Meus colegas aprenderam desde criancinhas que se animais maiores têm mais neurônios no cérebro, é porque é preciso ser assim. Por que seria preciso ser assim? Porque operar um corpo maior deveria exigir mais neurônios, disseram, e também porque ir mais longe para alimentar um corpo maior, que exige mais energia, também deve requerer mais neurônios para criar mapas mentais do ambiente maior. A polícia evolutiva de plantão assina embaixo.
Tá bem. Mas o que dizem os dados?
Por muito tempo, não disseram nada: os dados sobre números de neurônios no cérebro não existiam. O que havia eram estudos medindo o tamanho do hipocampo, que pareciam confirmar as expectativas de que espécies que vão mais longe têm um hipocampo maior.
Mas agora que sabemos transformar cérebros em sopa para contar de quantos neurônios eles são feitos, e temos inclusive como estimar o número de neurônios no hipocampo, chegou a hora da verdade –cortesia de dois alunos em meu laboratório, Greg Casalino, que começou o estudo como estagiário na graduação, e Mia Elbon, que concluiu o estudo como parte do seu doutorado. Greg e Mia varreram a literatura para compor uma enorme tabela de dados com o tamanho do corpo, do cérebro, a distribuição populacional de várias espécies de mamíferos, quanta energia cada uma usa, qual sua dieta, e, por fim, quão longe cada espécie anda e quantos neurônios tem no córtex cerebral e no hipocampo.
Quanto maior o corpo, mais energia uma espécie usa, o que é física pura –e Mia mostrou que mais os indivíduos se espalham em populações menos densas, em parte porque cabem menos animais maiores numa mesma área, mas também porque há menos comida para cada um. Por isso a dieta importa: uma área de savana sustenta mais herbívoros do que carnívoros de um mesmo tamanho, porque a comida dos últimos é mais escassa. E quanto mais indivíduos maiores se espalham em populações menos densas para conseguir o pão de cada dia, mais longe eles vão, de maneira inversamente proporcional entre as espécies.
Só que isso não tem coisa alguma a ver com o número de neurônios no hipocampo ou no córtex cerebral.

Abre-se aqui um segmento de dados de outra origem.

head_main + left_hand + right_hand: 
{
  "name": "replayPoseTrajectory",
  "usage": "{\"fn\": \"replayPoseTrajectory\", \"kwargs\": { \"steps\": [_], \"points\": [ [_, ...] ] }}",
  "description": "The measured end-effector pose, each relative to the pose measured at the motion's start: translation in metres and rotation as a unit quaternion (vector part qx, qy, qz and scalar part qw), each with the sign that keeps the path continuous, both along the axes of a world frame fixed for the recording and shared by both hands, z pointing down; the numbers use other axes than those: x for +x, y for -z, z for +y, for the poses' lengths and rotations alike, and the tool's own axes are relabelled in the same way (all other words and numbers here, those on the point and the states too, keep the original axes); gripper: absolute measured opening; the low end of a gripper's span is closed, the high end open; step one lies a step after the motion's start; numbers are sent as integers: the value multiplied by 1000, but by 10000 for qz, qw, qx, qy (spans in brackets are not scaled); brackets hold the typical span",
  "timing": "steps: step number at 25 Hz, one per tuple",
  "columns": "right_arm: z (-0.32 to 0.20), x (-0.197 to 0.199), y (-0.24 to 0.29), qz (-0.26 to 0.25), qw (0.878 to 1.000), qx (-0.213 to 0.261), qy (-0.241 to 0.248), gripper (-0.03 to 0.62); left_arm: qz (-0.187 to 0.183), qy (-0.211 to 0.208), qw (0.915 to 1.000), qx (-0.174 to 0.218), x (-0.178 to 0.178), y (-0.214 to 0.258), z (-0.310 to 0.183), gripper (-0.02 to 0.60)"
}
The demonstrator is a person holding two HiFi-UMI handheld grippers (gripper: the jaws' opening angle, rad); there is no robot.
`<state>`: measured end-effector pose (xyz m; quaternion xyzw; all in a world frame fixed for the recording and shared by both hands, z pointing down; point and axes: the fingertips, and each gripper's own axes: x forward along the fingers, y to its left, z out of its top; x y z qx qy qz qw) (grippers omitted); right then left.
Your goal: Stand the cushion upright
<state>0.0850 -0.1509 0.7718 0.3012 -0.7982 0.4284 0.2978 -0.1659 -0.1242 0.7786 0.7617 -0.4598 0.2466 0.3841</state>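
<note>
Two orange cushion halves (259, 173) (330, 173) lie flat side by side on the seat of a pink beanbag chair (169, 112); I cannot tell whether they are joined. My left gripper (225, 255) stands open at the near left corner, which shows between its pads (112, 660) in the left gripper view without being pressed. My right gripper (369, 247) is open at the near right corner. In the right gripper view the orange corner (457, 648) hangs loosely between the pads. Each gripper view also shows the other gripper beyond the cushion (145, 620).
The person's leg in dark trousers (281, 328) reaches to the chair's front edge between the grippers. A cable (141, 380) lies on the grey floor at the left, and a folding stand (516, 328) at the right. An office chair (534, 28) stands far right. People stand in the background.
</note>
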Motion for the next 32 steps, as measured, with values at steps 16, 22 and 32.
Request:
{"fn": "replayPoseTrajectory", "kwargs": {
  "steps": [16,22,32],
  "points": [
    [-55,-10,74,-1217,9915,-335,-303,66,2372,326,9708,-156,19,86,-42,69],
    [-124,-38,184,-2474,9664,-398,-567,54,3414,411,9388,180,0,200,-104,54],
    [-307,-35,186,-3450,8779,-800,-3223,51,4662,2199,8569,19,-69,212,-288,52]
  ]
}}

Considere os primatas, por exemplo. São animais de porte médio que exploram áreas relativamente pequenas, de 1 km2 –mas têm o mesmo número de neurônios que carnívoros terrestres que exploram áreas mil vezes maiores, e carnívoros aquáticos que nadam por áreas até cem mil vezes maiores. Da mesma forma, animais que exploram uma mesma área de por exemplo 10 km2 podem ter qualquer coisa entre 5 e 200 milhões de neurônios no hipocampo, dependendo de serem marsupiais, carnívoros, artiodáctilos ou primatas.
A falta de correlação é prova de que explorar distâncias diferentes com o mesmo número de neurônios no hipocampo é obviamente possível –e também que a explicação tradicional, de que animais têm cérebros maiores com mais neurônios porque precisam ir mais longe, é furada.
O engraçado é que os poucos cientistas que realmente estudam como o hipocampo mapeia o mundo já esperavam por isso: os mesmos neurônios no hipocampo formam um mapa que muda de escala conforme o tamanho do ambiente em que se encontram. O cérebro dá um jeito de fazer o que pode com o que tem.
Referência
Elbon MC, Casalino G, Herculano-Houzel S. Home range is not constrained by numbers of hippocampal neurons.